The answer must be the full listing, reproduced without any change.

Start of Available data

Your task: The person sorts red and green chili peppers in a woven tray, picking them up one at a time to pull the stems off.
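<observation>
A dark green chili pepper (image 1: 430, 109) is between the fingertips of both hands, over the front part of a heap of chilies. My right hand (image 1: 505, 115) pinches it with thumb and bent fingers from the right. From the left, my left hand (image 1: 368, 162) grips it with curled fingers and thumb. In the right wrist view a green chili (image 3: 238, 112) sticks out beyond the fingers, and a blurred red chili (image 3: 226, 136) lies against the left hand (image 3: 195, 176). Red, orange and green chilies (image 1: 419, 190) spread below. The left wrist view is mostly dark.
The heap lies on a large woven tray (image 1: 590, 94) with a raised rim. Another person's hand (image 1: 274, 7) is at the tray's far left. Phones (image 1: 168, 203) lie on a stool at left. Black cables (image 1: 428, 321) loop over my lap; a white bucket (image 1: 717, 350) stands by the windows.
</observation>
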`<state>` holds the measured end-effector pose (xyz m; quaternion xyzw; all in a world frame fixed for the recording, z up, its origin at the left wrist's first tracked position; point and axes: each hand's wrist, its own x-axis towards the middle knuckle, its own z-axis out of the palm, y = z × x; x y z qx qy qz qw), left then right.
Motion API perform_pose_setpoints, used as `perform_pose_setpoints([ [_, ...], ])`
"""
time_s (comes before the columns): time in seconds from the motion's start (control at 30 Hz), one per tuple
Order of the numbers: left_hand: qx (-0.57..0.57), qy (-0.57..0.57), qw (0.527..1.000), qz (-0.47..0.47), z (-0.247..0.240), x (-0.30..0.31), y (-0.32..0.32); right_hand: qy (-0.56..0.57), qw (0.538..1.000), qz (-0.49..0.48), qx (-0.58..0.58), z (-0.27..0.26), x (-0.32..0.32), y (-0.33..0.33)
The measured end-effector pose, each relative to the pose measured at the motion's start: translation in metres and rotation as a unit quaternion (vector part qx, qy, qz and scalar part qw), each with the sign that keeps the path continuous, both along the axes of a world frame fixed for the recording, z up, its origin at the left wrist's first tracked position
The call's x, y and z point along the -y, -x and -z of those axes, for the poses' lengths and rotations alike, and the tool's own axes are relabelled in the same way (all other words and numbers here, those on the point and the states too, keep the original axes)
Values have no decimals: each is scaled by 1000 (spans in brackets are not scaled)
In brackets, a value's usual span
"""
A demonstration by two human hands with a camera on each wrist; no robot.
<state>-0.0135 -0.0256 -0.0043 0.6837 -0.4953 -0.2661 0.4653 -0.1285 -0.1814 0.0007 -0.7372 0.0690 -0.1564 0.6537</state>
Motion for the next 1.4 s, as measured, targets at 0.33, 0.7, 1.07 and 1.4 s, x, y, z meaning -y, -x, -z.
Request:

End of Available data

## Problem solution
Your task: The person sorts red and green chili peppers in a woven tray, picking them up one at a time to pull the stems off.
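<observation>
A dark green chili pepper (image 1: 430, 109) is between the fingertips of both hands, over the front part of a heap of chilies. My right hand (image 1: 505, 115) pinches it with thumb and bent fingers from the right. From the left, my left hand (image 1: 368, 162) grips it with curled fingers and thumb. In the right wrist view a green chili (image 3: 238, 112) sticks out beyond the fingers, and a blurred red chili (image 3: 226, 136) lies against the left hand (image 3: 195, 176). Red, orange and green chilies (image 1: 419, 190) spread below. The left wrist view is mostly dark.
The heap lies on a large woven tray (image 1: 590, 94) with a raised rim. Another person's hand (image 1: 274, 7) is at the tray's far left. Phones (image 1: 168, 203) lie on a stool at left. Black cables (image 1: 428, 321) loop over my lap; a white bucket (image 1: 717, 350) stands by the windows.
</observation>
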`<state>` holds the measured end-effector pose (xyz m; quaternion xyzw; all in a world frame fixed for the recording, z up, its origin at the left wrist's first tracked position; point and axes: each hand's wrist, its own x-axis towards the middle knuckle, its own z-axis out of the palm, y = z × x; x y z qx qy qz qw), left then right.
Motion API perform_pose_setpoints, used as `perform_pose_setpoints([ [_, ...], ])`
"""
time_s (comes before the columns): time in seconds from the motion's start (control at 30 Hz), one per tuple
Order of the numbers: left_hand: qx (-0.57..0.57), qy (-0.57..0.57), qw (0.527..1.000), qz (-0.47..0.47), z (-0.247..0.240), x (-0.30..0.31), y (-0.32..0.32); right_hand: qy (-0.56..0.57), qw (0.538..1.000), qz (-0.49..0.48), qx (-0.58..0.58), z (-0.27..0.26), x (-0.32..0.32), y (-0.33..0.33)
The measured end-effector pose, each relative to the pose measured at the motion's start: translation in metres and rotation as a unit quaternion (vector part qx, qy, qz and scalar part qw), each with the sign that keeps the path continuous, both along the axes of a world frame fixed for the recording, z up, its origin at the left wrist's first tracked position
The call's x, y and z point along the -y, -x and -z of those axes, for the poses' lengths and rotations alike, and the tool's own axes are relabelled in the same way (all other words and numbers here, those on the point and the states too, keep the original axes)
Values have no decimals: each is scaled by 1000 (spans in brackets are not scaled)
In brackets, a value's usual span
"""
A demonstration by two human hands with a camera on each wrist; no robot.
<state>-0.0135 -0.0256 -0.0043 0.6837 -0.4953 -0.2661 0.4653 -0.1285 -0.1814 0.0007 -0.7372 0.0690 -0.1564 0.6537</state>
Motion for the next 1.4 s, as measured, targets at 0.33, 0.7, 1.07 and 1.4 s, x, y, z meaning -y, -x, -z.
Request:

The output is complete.